For the soft-sided cat carriers, the most popular in the market today is made by Sturdi Products. They have set a standard for excellence and safety when it comes to the transportation and comfort of your cat. Sturdi Bag cat carriers can be found on almost every table of cat shows both National and International. The carriers are durable, light-weight, well-ventilated and water proof. As most airlines require, the cat has ample room to lie down or turn around in a Sturdi Bag. The handle is cushioned for an easy grip. The product that is airline approved and used the most in-cabin air travel is the Sturdi Bag by Sturdi Products.

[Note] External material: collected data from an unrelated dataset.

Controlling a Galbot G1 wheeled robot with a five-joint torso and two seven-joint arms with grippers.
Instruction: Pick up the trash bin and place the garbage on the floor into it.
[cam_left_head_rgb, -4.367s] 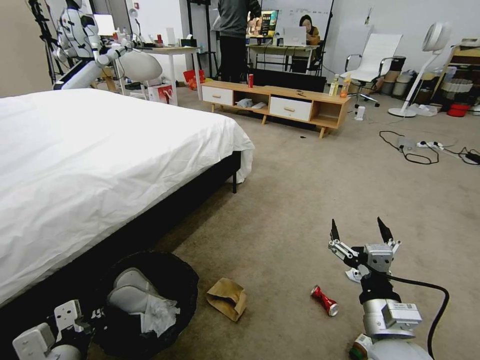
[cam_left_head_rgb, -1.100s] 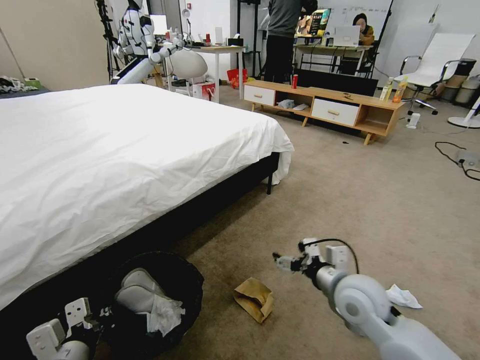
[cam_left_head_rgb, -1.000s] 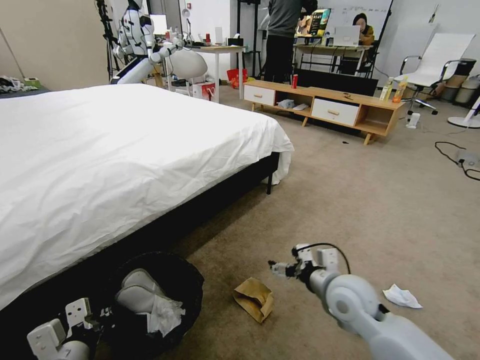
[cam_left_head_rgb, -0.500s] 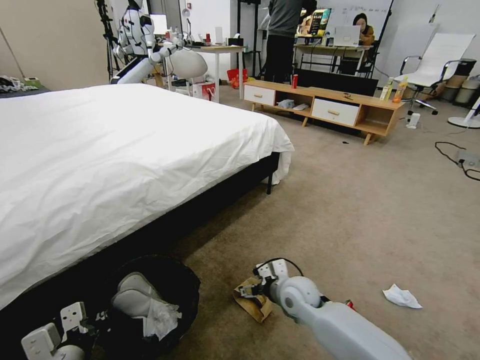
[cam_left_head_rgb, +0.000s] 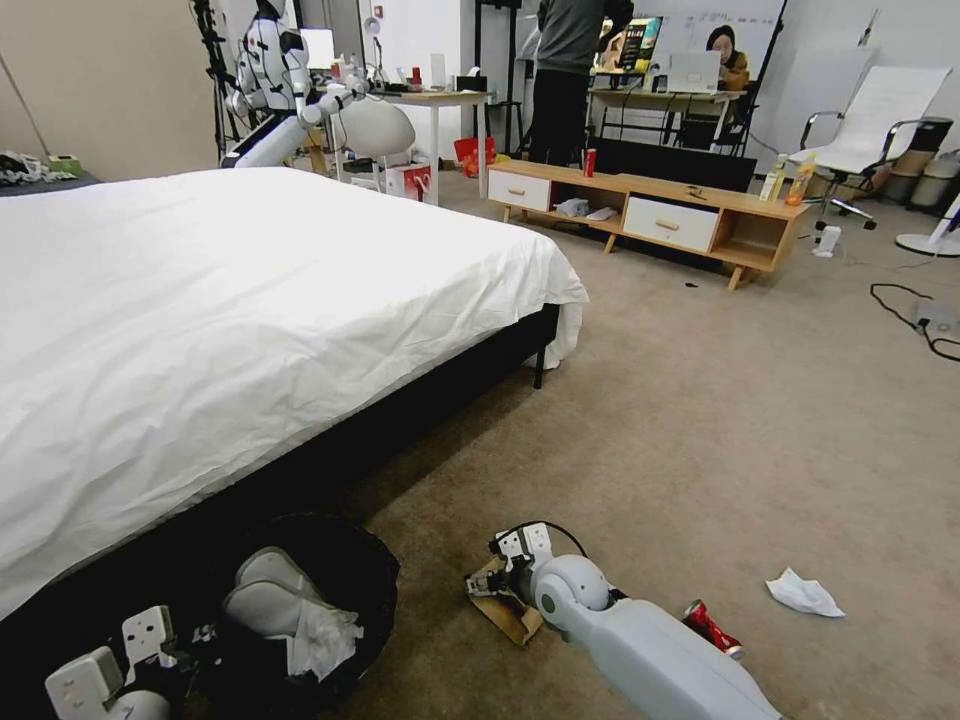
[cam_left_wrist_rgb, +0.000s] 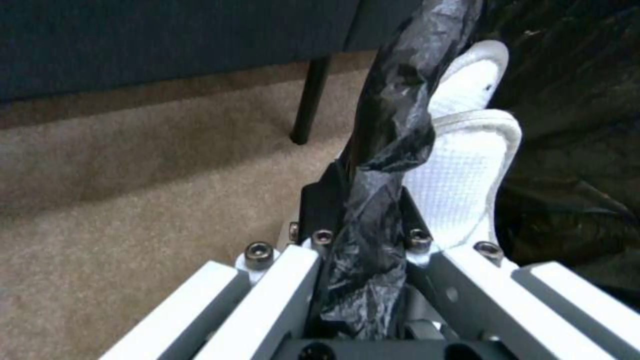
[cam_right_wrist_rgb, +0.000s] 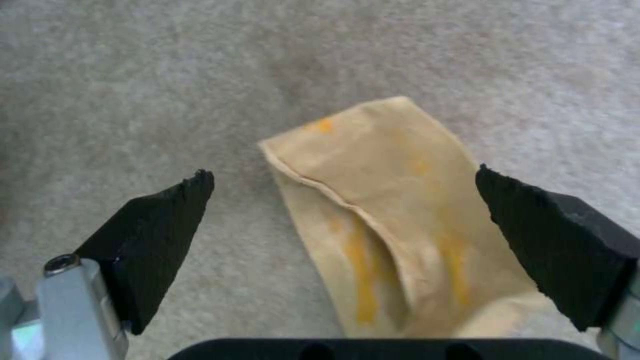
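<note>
The trash bin (cam_left_head_rgb: 350, 570), lined with a black bag, hangs low beside the bed with white slippers (cam_left_head_rgb: 265, 590) and a tissue inside. My left gripper (cam_left_head_rgb: 135, 650) is shut on its rim; in the left wrist view the left gripper (cam_left_wrist_rgb: 363, 210) pinches rim and black bag (cam_left_wrist_rgb: 393, 115). On the floor (cam_left_head_rgb: 700, 420) lies a brown paper bag (cam_left_head_rgb: 508, 612). My right gripper (cam_left_head_rgb: 490, 585) hovers just over it, open, and in the right wrist view the right gripper (cam_right_wrist_rgb: 343, 172) straddles the paper bag (cam_right_wrist_rgb: 387, 210). A crushed red can (cam_left_head_rgb: 712, 628) and a white tissue (cam_left_head_rgb: 803, 592) lie to the right.
The bed (cam_left_head_rgb: 250, 300) with its white sheet and black frame fills the left; one bed leg (cam_left_head_rgb: 538, 365) stands on the carpet. A low wooden cabinet (cam_left_head_rgb: 650, 215) lines the back wall. Cables (cam_left_head_rgb: 925, 325) trail at far right. Open carpet stretches ahead.
My right arm has swung left and dropped from above the carpet onto the paper bag. The crushed can behind it has come into sight. The bin stays held.
</note>
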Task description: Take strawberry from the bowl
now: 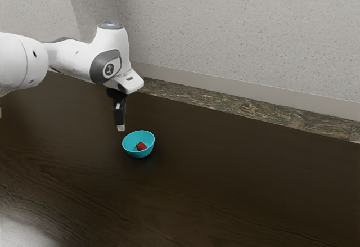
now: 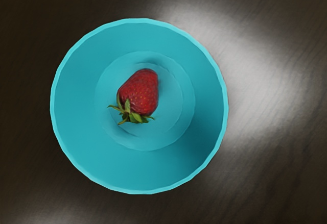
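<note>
Your Franka arm [image 1: 72, 58] has smooth, rounded white shells, a dark grey joint cap [image 1: 99, 67] bearing a round black-and-white emblem, and a grey top disc [image 1: 109, 25] with a bluish-white patch. Your gripper [image 1: 120, 128] is slim, angular and black, turning light grey at its lower end.

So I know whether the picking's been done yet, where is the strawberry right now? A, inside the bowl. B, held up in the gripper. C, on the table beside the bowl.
A: the strawberry lies on the inner bottom of the turquoise bowl, its green leaves attached.
</note>
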Controlling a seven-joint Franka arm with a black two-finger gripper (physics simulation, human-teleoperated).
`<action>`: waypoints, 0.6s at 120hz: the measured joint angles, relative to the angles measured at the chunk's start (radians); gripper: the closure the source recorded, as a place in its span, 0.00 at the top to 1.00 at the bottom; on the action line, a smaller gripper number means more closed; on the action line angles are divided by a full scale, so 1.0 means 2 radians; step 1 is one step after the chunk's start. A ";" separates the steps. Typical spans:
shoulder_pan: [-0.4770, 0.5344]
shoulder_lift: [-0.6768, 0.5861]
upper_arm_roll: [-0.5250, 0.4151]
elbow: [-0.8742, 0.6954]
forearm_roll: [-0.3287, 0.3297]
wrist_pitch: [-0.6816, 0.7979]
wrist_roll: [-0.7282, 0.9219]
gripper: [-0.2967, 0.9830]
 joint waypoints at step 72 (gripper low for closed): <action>-0.001 0.024 -0.012 -0.041 -0.009 0.110 0.099 0.53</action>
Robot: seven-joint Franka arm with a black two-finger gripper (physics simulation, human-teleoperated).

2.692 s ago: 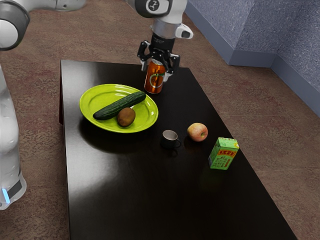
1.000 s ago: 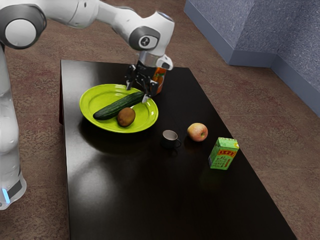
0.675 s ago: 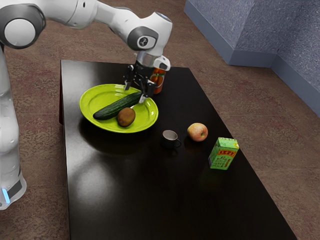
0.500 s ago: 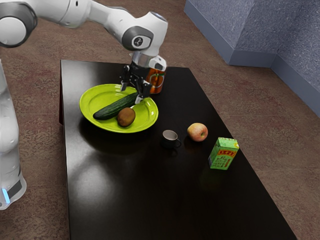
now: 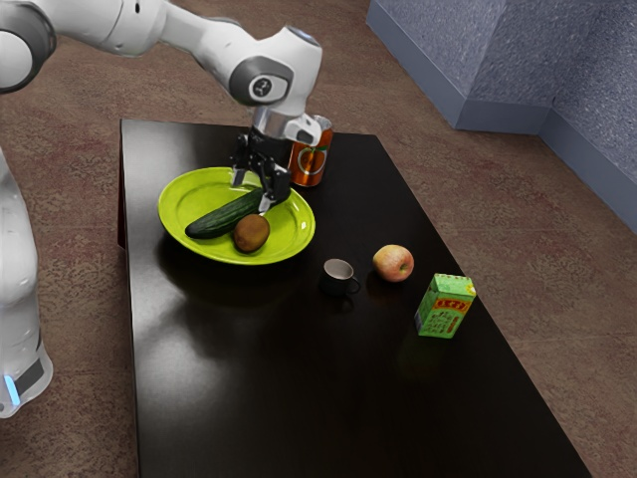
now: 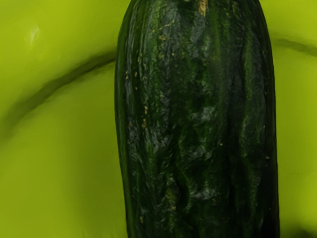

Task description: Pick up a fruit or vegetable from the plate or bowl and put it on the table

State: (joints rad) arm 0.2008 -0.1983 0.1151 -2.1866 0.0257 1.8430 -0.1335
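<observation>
One cucumber (image 5: 221, 217) lies on the green plate (image 5: 172, 211) beside the kiwi (image 5: 251, 233); the pincer (image 5: 251, 191) is over its part nearer the orange can (image 5: 313, 162), fingers (image 5: 266, 202) spread apart.

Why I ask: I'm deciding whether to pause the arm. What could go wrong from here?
The open gripper is over one end of the cucumber, so a grip there might let the long free end droop or twist on lifting. The brown fruit sits right beside the cucumber and could be nudged or rolled across the plate. The orange can stands close to the hand, so a sideways swing might tip it.
</observation>
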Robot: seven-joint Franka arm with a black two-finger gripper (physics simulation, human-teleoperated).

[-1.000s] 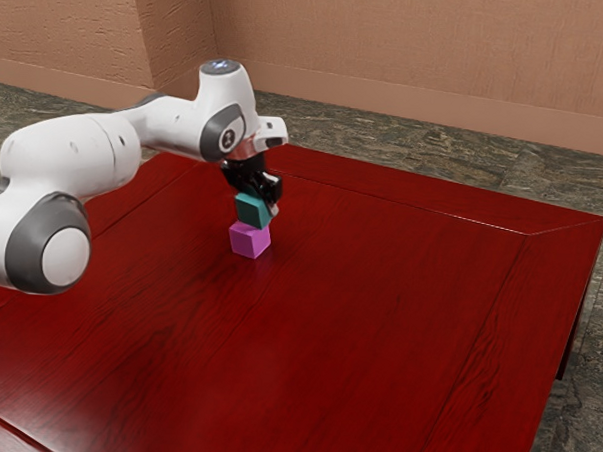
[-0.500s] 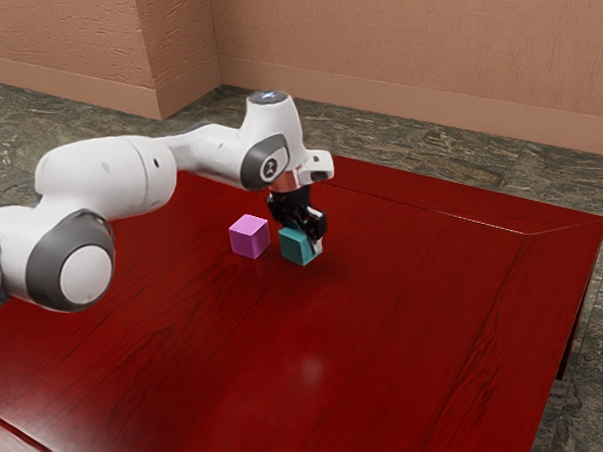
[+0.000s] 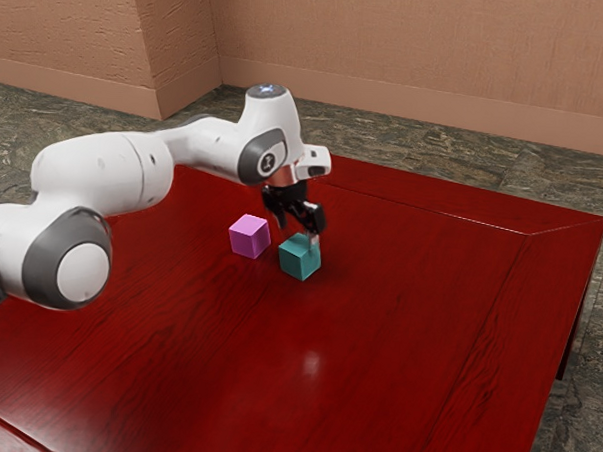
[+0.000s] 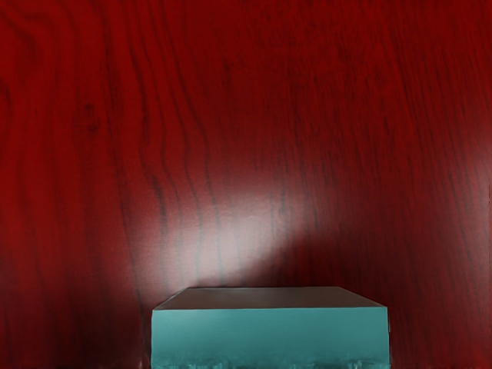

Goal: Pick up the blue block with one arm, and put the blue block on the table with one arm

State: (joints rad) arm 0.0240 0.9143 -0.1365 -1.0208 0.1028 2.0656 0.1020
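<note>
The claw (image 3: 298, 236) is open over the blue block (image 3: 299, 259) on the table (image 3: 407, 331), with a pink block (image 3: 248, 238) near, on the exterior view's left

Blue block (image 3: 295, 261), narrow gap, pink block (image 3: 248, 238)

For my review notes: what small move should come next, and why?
Probably ease the open black two-finger gripper straight up: the teal-blue cubic block rests on the glossy red wooden table, apart from the pink cube, and a fingertip stands close by the block, so moving sideways might nudge it.
</note>
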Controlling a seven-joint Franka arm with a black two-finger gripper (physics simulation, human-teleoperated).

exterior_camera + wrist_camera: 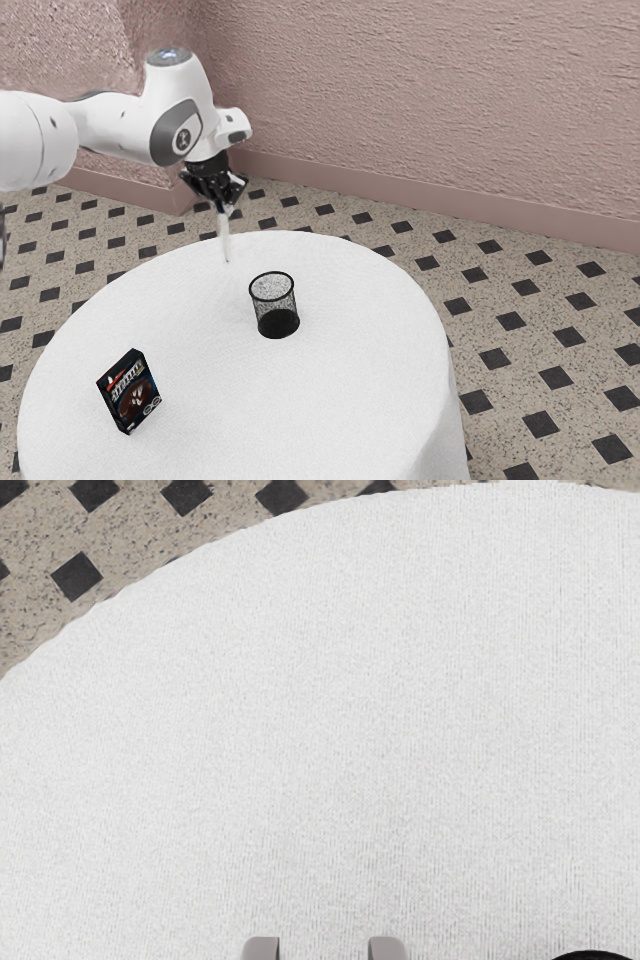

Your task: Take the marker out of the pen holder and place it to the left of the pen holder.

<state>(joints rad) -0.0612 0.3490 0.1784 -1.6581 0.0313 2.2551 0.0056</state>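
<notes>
Marker (226, 240) hangs from your claw (224, 207), which is part-open w/ both fingers gripping it, over the bench (290, 400) & outside the pen holder (275, 308).

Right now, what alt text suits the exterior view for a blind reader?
A robot arm's gripper hovers over a round white table, a pale marker pointing down beneath it. On the table stand an empty mesh pen holder and a dark box.
</notes>
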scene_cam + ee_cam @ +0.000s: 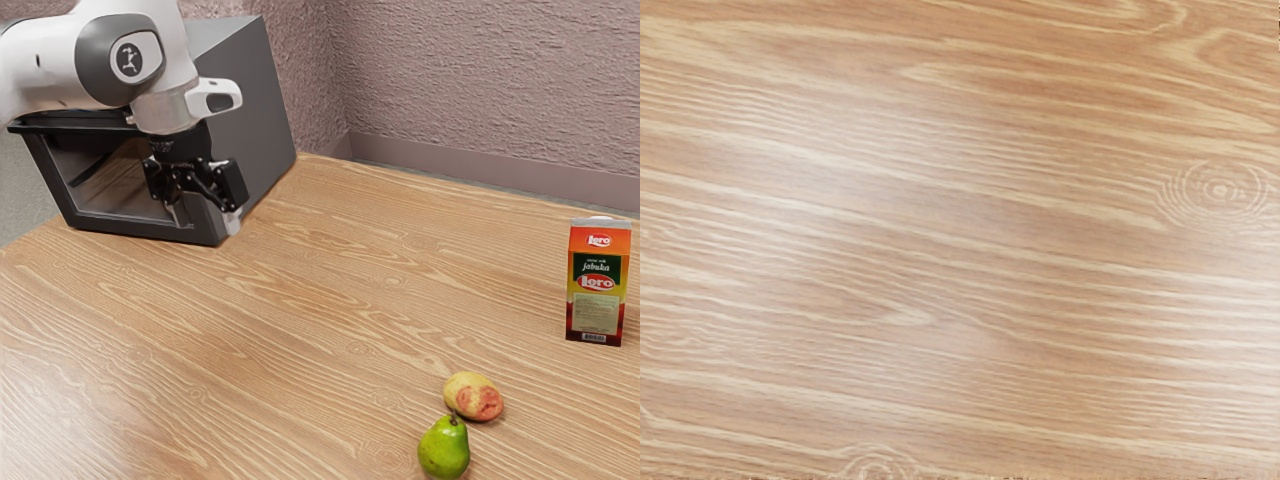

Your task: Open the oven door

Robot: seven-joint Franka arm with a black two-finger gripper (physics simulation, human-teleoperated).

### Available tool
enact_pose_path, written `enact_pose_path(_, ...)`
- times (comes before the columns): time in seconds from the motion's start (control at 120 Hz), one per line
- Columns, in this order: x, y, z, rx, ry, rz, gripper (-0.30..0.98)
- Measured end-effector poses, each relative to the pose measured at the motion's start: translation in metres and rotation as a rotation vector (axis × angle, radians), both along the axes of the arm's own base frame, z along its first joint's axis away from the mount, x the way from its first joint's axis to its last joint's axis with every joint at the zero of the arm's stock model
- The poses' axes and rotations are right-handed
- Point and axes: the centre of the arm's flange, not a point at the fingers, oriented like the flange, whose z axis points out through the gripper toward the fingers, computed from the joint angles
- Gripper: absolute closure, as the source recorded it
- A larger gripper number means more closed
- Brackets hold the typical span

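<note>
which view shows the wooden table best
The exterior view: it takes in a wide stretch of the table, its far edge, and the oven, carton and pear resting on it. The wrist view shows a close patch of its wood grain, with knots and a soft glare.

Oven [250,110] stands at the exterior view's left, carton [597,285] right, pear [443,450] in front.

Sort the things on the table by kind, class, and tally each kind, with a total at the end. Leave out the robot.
Oven: 1
Drink carton: 1
Green pear: 1
Rounded yellow-and-reddish piece of produce, exact kind unclear: 1
Total: 4
</note>
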Motion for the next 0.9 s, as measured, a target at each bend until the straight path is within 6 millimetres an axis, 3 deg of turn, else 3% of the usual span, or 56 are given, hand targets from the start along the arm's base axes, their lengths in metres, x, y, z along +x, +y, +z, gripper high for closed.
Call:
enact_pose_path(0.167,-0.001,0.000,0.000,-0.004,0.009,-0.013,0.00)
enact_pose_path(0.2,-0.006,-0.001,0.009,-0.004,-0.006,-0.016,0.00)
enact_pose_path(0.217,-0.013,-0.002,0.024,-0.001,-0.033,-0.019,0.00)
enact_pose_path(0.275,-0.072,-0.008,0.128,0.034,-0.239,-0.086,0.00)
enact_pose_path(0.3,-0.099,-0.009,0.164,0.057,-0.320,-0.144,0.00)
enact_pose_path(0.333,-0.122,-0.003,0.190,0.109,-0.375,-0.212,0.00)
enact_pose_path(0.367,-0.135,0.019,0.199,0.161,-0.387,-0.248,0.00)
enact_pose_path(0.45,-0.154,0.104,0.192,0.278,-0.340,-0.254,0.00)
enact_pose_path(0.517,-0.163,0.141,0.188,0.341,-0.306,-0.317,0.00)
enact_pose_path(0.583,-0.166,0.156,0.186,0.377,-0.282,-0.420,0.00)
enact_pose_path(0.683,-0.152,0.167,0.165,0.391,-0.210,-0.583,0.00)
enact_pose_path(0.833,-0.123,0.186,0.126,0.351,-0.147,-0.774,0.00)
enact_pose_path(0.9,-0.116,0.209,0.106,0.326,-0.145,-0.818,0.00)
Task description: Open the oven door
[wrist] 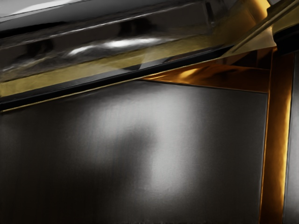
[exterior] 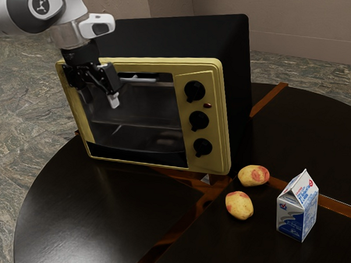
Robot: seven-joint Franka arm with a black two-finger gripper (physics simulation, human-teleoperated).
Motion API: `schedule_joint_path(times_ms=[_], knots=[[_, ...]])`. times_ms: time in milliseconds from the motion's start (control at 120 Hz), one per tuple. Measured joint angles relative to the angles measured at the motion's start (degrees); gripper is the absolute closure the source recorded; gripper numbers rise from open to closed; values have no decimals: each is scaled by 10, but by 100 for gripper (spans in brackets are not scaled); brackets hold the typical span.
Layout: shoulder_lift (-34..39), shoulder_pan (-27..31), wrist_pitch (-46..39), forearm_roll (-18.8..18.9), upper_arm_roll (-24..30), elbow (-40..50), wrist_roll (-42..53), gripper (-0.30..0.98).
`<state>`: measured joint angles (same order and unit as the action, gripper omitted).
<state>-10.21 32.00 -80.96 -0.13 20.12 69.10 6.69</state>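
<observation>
Oven (exterior: 225, 119) sits near counter's (exterior: 73, 214) rounded edge, exterior view's left. Door (exterior: 144, 118) looks shut. Fingers (exterior: 113, 99) released, spread apart, in front of door's upper part near handle (exterior: 138, 80). Two potatoes (exterior: 239, 205) and carton (exterior: 297, 209) near knob side.

Place: homelike, kitchen or dining room unclear
Furniture: round, dark, brown-striped tabletop (exterior: 102, 204)
Appliance: yellow-fronted black oven (exterior: 221, 116)
Food: yellow-red potatoes (exterior: 239, 205), blue-and-white milk carton (exterior: 296, 217)
Room: beige wall (exterior: 308, 21), grey marbled floor (exterior: 24, 119)
</observation>
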Motion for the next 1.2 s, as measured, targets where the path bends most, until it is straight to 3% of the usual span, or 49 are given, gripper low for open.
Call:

On the hard side of this issue- Veri Kennel stands in the forefront. Petmate’s Veri Kennel was the very first hard carrier to win major airline approval. However, when it comes to air travel and your cat, you need to call ahead and talk to the reservation clerk. If your cat is traveling as cargo, then a hard carrier is required for most airlines, one that doesn’t have a top-loading door. In cabin, soft-sided carriers may be best for the comfort of your cat. Please be aware that not ALL carriers available today are airline approved EVEN IF THEY STATE THEY ARE. Your best bet is to call the airlines, ask them what carriers they approve of and then go shopping.
Regardless if your cat is on the way to the vet or on the way to the airport, for his comfort and security, keep him inside a cat carrier. A loose cat in a car or inside a vet clinic is just asking for trouble. Although some cats will thwart your attempts to acquaint them with a cat carrier, it is still imperative that you use the carrier when you are transporting your cat. Once they are safely tucked inside, you’ll have the satisfaction of knowing that because of your efforts, your cat is now fully protected.